WHAT THE EXERCISE ASKS: Your answer must be an exact copy of the data, without any pictures.

AVAILABLE DATA:
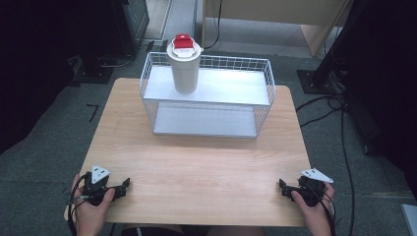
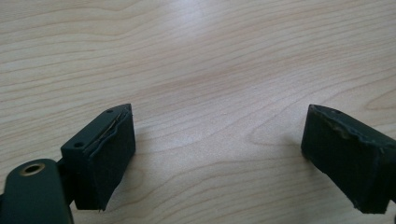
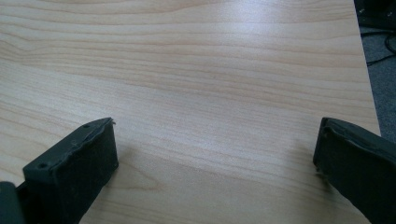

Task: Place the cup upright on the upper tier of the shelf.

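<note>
A cream tumbler [image 1: 184,69] with a red-and-white lid [image 1: 183,43] stands upright on the left end of the upper shelf of a white wire rack [image 1: 260,69] at the table's far side. My left gripper [image 1: 124,187] rests near the front left corner of the wooden table [image 1: 196,162], held in a hand, open with nothing between its jaws. In the left gripper view bare wood lies between the two black pads [image 2: 112,154]. My right gripper [image 1: 281,187] sits near the front right corner, also open and empty, its pads [image 3: 79,172] spread over bare wood.
The rack's lower shelf [image 1: 204,120] holds nothing. Black stands and cables [image 1: 339,113] lie on the grey floor to the right of the table, and dark equipment [image 1: 113,29] stands at the back left. The table's right edge [image 3: 369,93] runs close to my right gripper.
</note>
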`<state>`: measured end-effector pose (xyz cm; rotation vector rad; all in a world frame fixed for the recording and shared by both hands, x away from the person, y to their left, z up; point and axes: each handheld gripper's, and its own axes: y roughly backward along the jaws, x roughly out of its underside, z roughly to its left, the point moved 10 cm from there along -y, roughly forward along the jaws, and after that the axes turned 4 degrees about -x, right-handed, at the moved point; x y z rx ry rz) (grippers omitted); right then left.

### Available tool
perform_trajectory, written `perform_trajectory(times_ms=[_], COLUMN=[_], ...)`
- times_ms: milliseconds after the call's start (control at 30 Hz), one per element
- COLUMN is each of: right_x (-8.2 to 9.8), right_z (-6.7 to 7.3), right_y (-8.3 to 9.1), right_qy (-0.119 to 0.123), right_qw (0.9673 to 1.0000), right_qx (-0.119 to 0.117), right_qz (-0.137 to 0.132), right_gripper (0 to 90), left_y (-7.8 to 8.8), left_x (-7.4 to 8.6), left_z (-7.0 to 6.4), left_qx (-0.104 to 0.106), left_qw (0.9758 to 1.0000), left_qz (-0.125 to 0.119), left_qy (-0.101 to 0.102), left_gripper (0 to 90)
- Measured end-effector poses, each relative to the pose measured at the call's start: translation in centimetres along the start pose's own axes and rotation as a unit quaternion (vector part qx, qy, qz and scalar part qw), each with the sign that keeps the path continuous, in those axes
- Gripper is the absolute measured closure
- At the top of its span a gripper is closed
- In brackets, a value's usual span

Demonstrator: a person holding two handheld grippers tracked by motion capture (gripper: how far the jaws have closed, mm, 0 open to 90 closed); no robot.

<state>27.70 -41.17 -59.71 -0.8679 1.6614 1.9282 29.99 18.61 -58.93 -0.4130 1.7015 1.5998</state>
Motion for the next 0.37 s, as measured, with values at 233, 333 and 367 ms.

OUTPUT OF THE TASK:
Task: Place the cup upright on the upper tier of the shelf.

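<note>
A cream tumbler [image 1: 184,69] with a red-and-white lid [image 1: 183,43] stands upright on the left end of the upper shelf of a white wire rack [image 1: 260,69] at the table's far side. My left gripper [image 1: 124,187] rests near the front left corner of the wooden table [image 1: 196,162], held in a hand, open with nothing between its jaws. In the left gripper view bare wood lies between the two black pads [image 2: 112,154]. My right gripper [image 1: 281,187] sits near the front right corner, also open and empty, its pads [image 3: 79,172] spread over bare wood.
The rack's lower shelf [image 1: 204,120] holds nothing. Black stands and cables [image 1: 339,113] lie on the grey floor to the right of the table, and dark equipment [image 1: 113,29] stands at the back left. The table's right edge [image 3: 369,93] runs close to my right gripper.
</note>
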`<state>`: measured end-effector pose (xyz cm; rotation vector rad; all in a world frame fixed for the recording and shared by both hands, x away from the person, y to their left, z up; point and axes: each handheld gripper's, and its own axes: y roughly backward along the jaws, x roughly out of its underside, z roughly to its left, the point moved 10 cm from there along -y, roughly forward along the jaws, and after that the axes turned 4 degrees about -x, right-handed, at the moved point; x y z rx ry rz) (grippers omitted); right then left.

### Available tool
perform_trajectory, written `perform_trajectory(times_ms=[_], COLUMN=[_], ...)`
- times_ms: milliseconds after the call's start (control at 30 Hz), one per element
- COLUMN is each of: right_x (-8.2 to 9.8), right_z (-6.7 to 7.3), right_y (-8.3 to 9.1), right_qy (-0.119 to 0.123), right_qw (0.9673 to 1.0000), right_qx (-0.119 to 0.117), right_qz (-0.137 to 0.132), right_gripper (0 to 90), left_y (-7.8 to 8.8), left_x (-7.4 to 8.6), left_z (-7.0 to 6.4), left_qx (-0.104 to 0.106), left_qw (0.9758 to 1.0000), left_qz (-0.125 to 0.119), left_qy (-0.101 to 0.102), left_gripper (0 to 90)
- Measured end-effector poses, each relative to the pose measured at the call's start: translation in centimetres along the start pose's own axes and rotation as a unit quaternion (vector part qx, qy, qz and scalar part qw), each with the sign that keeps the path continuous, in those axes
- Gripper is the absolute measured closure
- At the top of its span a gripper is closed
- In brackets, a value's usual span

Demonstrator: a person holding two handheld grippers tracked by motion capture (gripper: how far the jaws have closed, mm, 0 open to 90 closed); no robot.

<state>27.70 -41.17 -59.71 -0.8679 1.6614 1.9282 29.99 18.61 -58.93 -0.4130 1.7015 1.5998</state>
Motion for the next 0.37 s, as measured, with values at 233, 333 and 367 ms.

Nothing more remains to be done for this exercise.